#### WHAT IS NEEDED:
Copy every line of the data that contains the string "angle".

#### LISTED RECORDS:
####

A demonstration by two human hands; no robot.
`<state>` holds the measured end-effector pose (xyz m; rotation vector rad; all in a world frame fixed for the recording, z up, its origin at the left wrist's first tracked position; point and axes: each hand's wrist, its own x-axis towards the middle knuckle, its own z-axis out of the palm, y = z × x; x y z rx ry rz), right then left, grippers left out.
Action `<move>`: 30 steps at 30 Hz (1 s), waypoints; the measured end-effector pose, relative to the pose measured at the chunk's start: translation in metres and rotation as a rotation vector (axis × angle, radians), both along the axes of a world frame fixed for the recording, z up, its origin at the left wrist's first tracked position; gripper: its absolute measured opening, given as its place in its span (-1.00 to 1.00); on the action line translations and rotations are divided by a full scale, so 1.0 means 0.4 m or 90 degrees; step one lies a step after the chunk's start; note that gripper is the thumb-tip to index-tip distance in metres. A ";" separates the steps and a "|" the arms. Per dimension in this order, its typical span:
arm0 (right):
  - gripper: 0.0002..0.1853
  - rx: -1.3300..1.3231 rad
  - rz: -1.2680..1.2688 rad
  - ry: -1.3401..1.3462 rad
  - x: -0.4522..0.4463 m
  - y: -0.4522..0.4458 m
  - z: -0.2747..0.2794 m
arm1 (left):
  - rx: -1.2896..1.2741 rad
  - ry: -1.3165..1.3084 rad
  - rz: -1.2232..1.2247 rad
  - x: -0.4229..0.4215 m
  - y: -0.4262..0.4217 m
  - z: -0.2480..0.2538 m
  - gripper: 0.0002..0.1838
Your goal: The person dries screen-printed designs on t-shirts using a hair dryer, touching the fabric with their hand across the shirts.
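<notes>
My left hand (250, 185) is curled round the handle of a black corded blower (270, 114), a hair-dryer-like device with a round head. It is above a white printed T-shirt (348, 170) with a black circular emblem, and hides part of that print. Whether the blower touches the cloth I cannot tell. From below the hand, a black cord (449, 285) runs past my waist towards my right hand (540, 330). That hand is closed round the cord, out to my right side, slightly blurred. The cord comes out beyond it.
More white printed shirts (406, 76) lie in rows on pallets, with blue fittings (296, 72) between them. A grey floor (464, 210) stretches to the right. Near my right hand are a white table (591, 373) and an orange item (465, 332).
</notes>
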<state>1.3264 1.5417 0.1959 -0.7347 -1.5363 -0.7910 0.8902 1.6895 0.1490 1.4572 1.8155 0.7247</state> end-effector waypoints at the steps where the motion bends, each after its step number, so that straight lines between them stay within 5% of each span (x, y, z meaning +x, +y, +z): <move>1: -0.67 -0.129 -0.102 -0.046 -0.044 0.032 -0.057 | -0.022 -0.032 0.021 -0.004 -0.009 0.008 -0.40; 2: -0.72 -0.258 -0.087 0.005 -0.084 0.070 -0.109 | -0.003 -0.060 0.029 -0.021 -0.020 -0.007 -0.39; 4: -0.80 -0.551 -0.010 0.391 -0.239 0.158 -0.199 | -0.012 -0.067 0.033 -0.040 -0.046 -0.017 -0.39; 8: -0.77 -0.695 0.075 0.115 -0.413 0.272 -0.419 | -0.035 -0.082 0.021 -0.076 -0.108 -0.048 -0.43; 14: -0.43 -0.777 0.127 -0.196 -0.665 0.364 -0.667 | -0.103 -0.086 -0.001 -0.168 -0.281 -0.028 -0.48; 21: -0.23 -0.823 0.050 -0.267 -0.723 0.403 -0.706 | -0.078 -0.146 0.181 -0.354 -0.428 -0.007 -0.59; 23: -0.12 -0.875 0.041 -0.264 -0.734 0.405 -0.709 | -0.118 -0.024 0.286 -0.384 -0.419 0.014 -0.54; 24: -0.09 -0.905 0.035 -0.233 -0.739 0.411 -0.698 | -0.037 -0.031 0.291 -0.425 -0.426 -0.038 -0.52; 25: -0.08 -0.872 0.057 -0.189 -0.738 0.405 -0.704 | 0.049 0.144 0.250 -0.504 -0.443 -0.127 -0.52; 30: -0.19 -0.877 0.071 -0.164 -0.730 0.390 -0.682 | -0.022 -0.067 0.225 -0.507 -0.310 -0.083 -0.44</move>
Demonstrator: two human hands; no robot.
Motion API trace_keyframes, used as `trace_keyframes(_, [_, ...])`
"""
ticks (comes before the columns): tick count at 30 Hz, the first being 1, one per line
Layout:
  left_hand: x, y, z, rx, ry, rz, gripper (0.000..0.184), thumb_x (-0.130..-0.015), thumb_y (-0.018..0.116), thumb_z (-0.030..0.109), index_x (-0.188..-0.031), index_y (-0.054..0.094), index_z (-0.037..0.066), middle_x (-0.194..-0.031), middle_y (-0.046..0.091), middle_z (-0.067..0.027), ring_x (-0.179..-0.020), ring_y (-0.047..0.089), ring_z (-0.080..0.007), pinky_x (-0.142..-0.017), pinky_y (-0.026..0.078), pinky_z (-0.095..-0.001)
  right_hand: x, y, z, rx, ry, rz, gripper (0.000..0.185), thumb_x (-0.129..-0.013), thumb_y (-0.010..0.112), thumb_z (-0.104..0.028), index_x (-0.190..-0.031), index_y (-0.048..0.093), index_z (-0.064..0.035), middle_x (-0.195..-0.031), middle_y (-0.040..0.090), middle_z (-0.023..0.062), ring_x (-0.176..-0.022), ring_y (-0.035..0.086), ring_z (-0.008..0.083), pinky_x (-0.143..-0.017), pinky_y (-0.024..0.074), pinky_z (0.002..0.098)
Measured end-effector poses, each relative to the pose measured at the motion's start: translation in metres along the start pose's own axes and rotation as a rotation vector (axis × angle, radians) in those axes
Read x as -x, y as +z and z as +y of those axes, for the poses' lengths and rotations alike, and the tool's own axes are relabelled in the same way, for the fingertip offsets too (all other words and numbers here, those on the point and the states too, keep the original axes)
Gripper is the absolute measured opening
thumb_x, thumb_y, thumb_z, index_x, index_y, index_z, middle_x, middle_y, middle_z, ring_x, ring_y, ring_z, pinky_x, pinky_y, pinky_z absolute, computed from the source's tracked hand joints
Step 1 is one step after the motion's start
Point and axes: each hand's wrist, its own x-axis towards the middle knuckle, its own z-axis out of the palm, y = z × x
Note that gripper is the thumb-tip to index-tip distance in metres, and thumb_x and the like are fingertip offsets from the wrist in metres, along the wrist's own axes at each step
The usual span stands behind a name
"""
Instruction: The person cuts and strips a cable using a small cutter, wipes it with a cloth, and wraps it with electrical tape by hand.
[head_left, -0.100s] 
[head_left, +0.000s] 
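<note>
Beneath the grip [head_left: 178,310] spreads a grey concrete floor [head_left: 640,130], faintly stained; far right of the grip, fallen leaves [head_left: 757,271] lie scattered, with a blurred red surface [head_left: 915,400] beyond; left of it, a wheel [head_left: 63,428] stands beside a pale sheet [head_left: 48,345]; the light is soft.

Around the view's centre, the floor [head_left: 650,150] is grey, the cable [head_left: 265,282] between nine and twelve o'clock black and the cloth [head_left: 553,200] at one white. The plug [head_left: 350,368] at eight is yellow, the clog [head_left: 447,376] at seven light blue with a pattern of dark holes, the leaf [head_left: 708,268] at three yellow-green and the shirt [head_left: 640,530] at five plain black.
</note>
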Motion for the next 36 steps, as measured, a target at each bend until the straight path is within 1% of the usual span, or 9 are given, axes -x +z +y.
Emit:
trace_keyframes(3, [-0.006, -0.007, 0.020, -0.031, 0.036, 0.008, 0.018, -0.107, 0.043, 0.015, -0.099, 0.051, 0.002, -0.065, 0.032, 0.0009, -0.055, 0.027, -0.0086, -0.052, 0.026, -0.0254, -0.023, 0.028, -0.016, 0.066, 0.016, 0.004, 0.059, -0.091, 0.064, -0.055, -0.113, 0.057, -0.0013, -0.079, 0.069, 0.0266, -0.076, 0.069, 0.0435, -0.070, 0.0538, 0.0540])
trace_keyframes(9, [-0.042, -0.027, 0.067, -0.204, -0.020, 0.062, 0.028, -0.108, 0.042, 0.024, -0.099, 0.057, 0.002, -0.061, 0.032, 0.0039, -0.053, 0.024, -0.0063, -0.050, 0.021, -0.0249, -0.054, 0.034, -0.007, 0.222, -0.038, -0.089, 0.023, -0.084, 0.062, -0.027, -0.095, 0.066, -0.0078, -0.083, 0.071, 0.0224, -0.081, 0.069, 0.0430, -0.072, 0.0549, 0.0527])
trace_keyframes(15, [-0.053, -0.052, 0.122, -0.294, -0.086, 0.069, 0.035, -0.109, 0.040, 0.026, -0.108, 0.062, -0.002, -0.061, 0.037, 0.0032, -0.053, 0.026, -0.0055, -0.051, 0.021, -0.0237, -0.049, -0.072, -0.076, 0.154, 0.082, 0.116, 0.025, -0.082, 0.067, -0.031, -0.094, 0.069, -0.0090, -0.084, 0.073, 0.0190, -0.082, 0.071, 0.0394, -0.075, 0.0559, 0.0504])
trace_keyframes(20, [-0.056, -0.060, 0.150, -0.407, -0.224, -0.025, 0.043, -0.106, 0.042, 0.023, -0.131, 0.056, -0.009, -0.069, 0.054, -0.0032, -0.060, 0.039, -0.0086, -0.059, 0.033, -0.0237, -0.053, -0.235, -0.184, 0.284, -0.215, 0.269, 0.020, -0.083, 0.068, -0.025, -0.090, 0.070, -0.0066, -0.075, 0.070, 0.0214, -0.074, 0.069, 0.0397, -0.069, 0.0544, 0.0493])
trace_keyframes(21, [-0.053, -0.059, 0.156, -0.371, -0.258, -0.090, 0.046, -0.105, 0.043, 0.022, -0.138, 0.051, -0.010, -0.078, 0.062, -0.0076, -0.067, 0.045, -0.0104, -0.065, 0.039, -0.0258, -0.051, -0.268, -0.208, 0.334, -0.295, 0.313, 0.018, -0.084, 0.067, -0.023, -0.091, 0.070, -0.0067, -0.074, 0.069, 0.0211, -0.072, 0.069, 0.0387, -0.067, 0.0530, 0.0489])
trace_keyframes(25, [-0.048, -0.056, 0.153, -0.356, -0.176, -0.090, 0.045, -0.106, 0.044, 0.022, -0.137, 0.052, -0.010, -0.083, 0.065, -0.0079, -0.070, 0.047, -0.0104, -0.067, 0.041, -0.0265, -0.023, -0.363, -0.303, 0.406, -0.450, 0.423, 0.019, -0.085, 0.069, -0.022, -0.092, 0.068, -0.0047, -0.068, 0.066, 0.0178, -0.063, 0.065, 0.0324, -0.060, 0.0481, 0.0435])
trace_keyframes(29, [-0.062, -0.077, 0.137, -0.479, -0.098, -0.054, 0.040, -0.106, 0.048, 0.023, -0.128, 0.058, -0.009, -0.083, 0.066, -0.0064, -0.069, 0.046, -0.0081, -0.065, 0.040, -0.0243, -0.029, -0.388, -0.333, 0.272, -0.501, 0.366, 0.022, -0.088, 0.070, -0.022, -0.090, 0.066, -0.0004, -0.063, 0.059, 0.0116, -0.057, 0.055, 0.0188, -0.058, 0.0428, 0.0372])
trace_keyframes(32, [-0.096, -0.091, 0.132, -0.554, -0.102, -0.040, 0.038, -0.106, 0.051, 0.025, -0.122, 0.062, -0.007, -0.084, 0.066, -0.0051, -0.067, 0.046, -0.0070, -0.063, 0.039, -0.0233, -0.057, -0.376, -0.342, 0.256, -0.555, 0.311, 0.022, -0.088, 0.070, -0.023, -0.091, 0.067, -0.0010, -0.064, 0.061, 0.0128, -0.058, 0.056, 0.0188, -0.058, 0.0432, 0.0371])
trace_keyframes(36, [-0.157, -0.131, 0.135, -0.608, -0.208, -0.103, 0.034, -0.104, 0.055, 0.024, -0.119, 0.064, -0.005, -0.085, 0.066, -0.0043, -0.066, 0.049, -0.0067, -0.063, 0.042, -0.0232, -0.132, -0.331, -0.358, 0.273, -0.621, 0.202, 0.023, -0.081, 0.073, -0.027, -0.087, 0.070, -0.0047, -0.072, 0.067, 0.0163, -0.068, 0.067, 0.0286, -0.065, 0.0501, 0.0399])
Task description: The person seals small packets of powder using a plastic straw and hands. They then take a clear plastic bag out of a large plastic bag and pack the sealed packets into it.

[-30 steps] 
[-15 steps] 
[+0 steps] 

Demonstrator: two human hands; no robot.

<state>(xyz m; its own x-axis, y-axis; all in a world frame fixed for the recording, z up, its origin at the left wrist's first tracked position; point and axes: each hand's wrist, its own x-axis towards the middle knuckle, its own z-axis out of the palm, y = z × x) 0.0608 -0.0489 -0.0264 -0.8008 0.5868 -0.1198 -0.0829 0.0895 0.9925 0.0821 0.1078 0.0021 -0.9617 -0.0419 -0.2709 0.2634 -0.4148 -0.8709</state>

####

#### RESPONSE TO THIS EXERCISE:
Action `<move>`: 30 steps at 30 Hz (1 s), waypoints; the measured end-effector pose, relative to the pose measured at the chunk's start: translation in metres and rotation as a rotation vector (axis × angle, radians), both along the axes of a world frame fixed for the recording, z up, its origin at the left wrist's first tracked position; gripper: its absolute measured opening, given as its place in its span (-1.00 to 1.00); on the action line translations and rotations are divided by a full scale, so 1.0 means 0.4 m or 90 degrees; step one lies a step after the chunk's start; note that gripper is the thumb-tip to index-tip distance in metres. A ";" separates the steps and a "|" the arms. Per dimension in this order, its typical span:
Measured end-effector poses, each relative to the pose measured at the motion's start: translation in metres along the start pose's own axes and rotation as a rotation vector (axis × angle, radians) in those axes

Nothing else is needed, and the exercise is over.